Chegando ao prédio, certificou-se de que tudo não fora um sonho: sobre sua mesa jazia um envelope pardo contendo seu novo crachá: branco, não mais laranja. Galeno Borges, um dos gerentes do sétimo andar veio dar-lhe boas vindas e uma recomendação segura:
— Leva apenas objetos pessoais. Esta fase de sua vida morre aqui.
Subir o elevador naquela manhã foi como abandonar cinco anos de sua vida, ao preço de quatro mil reais e uma guitarra por mês.
Ao lado de sua mesa agora havia uma janela, fosca mas ainda assim transparente o bastante para que ela pudesse contemplar a paisagem mórbida do formigueiro humano de onde imergia cada manhã, maquiada e vestida. De vez em quando via o dorso de um pássaro que passava voando e sentia um desconforto no braço, uma tosse no peito, uma vontade incongruente de ter sido outro o rumo de sua vida.
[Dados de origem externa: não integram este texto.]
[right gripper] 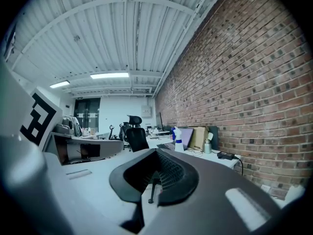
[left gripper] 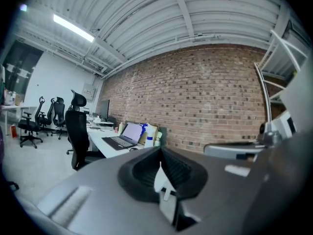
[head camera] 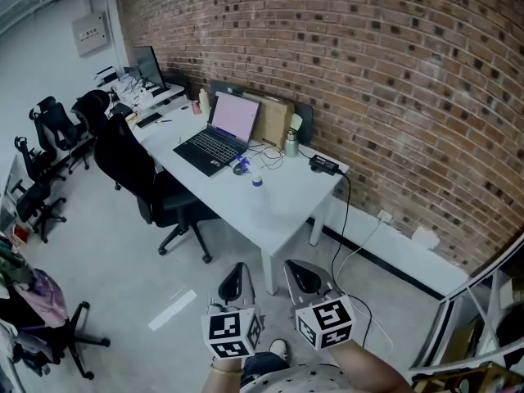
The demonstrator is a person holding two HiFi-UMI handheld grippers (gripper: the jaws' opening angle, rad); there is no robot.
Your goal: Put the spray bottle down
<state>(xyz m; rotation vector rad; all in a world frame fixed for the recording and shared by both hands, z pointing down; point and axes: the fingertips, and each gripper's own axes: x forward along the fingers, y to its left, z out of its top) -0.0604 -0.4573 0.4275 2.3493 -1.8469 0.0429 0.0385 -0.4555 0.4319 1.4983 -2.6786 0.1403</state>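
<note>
Spray bottle (head camera: 256, 180) standing upright mid-counter (head camera: 286, 215), just beside laptop (head camera: 217, 133). Left gripper (head camera: 237, 278) and right gripper (head camera: 304, 277) hovering well apart from it, off counter's near end. Jaws pressing together, holding nothing. Judging bottle light, rigid, slick plastic. Gripping body below trigger looking safest.

Brick wall (head camera: 368, 72) runs 11 to 4 o'clock. White painted wall (head camera: 49, 47) at 10, with a grey wall box (head camera: 90, 33) on it. Floor (head camera: 106, 260) is pale grey, with a strip of white tape (head camera: 172, 309) at 7. White tabletop (head camera: 282, 207) at centre against the brick, open laptop (head camera: 219, 133) on it, black office chair (head camera: 135, 170) on its 9 side. More desks with a monitor (head camera: 149, 65) at 11, spare black chairs (head camera: 49, 129) at 9. White trunking (head camera: 401, 256) along the wall foot at 4. Ceiling (left gripper: 146, 13) is white corrugated panels, strip lights (left gripper: 73, 27) on.
</note>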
Tomou um anti-ácido e começou a manipular canhestramente o terminal, mas o desconforto não cedia, parecia confundido com as cólicas e com a morte de Zaninha, finalmente. Até que, de repente, sem outro aviso além dos que tivera ao longo de cinco anos e uma guitarra de vida, uma dor pungente apertou seu peito e os olhos começaram a faiscar como se mil demônios riscassem o ar no meio de uma noite escura. Quando gritou, não conseguiu saber se ouviram. Não havia equipe de primeiros socorros a tempo, Rosana Couto virou uma estatística médica, uma apólice que sofreu sinistro, um processo por danos morais, uma pensão da previdência privada e um pote de cinzas espargidas, conforme o confuso desejo de um testamento redigido nove anos antes e quase esquecido em um tabelião suburbano, sobre as águas de um regato rural desconhecido do Doutor Brito, um lugar onde certa noite dois jovens fizeram amor sob o luar e se apaixonaram tocando músicas dos Beatles em um violão empenado, avô de uma guitarra que ficara por três anos sem dar ao mundo um acorde.
Mas o Doutor Brito, que de nada disso poderia saber, teve a iniciativa inteligente de homenagear a valorosa funcionária falecida nomeando no cargo que deixava vago o seu designado braço direito, Dante Flores da Costa, um jovem que exemplarmente mostrava a cara de um novo Banco Vênus, um funcionário que, por sua competência e dedicação, atingia uma gerência de nível três com meros doze anos de casa, tendo recebido em dois dias seguidos duas promoções.